People who self-diagnose face a lot of criticism, and to be clear, I’m not advocating for self-diagnosis as a recommended practice. However, I know there are many people with EDS who are much sicker than myself, but for one reason or another, will not be able to be diagnosed like I was– and that puts them in a tough place.

People who live without validation are still hurting. They still need medical treatment. They still need a way to explain to their friends, family, and workplaces why things that are easy for other people are much harder for them.

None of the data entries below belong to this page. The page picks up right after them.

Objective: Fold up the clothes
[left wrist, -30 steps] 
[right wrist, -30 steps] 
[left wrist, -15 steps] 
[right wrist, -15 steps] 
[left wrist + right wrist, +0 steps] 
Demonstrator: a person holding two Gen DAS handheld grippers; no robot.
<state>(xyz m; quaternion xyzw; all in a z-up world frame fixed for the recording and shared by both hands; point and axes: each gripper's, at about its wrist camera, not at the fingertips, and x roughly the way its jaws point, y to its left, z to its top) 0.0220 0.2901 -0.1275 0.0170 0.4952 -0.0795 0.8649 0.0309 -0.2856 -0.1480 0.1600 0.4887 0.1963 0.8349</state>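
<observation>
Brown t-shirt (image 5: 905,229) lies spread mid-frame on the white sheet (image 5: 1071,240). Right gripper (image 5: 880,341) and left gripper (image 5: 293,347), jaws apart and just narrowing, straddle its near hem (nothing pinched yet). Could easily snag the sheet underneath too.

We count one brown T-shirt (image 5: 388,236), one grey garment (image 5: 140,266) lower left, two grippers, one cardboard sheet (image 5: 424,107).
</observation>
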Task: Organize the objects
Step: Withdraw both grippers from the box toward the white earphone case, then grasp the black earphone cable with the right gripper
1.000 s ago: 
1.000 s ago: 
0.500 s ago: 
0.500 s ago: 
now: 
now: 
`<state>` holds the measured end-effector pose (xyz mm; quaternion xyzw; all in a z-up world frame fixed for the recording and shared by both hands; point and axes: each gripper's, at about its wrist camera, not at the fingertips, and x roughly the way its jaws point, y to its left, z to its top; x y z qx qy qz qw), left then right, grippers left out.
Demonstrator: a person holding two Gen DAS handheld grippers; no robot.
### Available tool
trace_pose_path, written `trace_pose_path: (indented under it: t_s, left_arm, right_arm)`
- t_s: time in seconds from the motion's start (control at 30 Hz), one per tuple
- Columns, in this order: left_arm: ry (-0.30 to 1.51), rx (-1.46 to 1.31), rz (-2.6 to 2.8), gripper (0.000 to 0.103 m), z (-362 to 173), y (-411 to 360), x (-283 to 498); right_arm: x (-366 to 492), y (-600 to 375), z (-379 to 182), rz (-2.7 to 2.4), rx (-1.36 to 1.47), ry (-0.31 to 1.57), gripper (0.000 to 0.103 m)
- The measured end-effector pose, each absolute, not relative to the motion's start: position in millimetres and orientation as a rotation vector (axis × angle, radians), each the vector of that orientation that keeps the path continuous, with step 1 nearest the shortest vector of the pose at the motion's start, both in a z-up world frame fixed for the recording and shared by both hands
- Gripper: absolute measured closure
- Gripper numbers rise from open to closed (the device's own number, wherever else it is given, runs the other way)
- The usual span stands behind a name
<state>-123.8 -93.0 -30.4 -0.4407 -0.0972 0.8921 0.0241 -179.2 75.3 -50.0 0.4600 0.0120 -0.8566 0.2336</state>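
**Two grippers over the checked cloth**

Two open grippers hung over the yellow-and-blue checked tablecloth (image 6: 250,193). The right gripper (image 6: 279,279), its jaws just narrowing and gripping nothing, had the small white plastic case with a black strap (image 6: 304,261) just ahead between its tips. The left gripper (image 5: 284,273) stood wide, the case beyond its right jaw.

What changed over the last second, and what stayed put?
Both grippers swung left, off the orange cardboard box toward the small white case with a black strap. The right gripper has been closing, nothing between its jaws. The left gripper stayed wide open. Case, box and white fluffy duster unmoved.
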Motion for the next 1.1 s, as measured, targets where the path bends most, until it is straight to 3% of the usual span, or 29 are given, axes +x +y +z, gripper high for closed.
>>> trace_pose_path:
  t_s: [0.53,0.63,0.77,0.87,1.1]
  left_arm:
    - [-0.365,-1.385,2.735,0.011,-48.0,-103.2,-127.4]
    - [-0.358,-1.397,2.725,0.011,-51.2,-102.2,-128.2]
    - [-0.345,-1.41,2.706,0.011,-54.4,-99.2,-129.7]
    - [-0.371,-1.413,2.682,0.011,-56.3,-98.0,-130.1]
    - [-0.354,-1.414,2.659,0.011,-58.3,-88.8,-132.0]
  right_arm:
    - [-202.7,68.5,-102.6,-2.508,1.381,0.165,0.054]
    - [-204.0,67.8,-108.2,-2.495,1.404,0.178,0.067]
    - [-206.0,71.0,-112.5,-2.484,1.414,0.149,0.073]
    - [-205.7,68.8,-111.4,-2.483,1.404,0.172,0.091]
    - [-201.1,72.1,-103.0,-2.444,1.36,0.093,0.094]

I wish there was a simple answer I could encourage at the end of this, but this is hard. Relying on self-diagnosis is dangerous, but invalidating the symptoms of people who can’t secure a diagnosis is dangerous too. Researchers and organizations are working on improving this, but for now, a lot of sick people are stuck in the in-between.

While there’s not easy way to fix this, what we can do is offer understanding to people who are confused by a murky, under-researched disease that confuses the medical community at large, and recognize that their pain is every bit as real as the pain of someone who was given a label.